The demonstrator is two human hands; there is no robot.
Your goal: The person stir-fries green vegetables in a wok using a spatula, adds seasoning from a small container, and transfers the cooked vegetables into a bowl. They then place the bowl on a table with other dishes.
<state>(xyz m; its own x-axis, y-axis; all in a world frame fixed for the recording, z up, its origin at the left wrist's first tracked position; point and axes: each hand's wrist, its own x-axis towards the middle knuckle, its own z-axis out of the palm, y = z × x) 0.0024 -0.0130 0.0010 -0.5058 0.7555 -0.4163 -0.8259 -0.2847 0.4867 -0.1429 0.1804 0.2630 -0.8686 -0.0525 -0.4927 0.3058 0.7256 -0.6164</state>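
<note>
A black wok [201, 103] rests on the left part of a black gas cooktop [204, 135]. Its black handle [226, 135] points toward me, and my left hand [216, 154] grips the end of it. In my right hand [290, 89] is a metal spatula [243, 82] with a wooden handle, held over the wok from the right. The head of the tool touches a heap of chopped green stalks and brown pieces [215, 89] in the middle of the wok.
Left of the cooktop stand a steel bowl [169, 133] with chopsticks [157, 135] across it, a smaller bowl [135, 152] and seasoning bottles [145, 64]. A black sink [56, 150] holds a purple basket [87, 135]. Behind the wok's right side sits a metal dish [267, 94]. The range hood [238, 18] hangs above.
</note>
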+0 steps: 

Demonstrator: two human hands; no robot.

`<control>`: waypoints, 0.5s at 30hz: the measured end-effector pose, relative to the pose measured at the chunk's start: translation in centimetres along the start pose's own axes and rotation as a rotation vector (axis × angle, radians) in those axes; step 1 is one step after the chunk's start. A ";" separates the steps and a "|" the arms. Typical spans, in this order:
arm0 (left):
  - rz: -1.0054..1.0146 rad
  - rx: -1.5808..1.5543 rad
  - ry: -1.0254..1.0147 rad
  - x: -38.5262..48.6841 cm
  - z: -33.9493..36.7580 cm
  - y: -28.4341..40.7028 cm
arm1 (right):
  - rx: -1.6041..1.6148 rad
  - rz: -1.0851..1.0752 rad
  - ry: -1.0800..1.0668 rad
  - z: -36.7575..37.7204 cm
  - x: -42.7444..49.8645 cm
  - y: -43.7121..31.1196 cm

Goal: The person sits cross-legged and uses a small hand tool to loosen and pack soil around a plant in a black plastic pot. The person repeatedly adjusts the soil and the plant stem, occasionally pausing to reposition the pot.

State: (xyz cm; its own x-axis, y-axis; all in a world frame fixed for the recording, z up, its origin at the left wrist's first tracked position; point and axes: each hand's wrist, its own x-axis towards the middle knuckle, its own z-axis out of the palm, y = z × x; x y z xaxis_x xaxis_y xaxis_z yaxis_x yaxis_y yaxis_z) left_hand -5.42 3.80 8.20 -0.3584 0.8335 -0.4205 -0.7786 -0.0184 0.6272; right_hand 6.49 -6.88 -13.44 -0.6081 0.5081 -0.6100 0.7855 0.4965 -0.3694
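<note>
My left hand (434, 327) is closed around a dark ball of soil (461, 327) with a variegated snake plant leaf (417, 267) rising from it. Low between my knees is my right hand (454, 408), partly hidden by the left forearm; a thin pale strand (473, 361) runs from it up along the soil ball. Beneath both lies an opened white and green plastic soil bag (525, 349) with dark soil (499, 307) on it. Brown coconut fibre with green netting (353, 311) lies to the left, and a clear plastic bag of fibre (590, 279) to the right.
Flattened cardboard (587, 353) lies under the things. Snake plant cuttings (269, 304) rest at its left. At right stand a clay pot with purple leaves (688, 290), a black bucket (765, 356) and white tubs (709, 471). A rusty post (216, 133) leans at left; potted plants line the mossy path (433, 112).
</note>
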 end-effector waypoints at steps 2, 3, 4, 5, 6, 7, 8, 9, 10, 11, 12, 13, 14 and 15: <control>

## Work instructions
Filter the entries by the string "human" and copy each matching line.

## Task response
The demonstrator is two human hands; there is no robot.
Demonstrator: two human hands; no robot.

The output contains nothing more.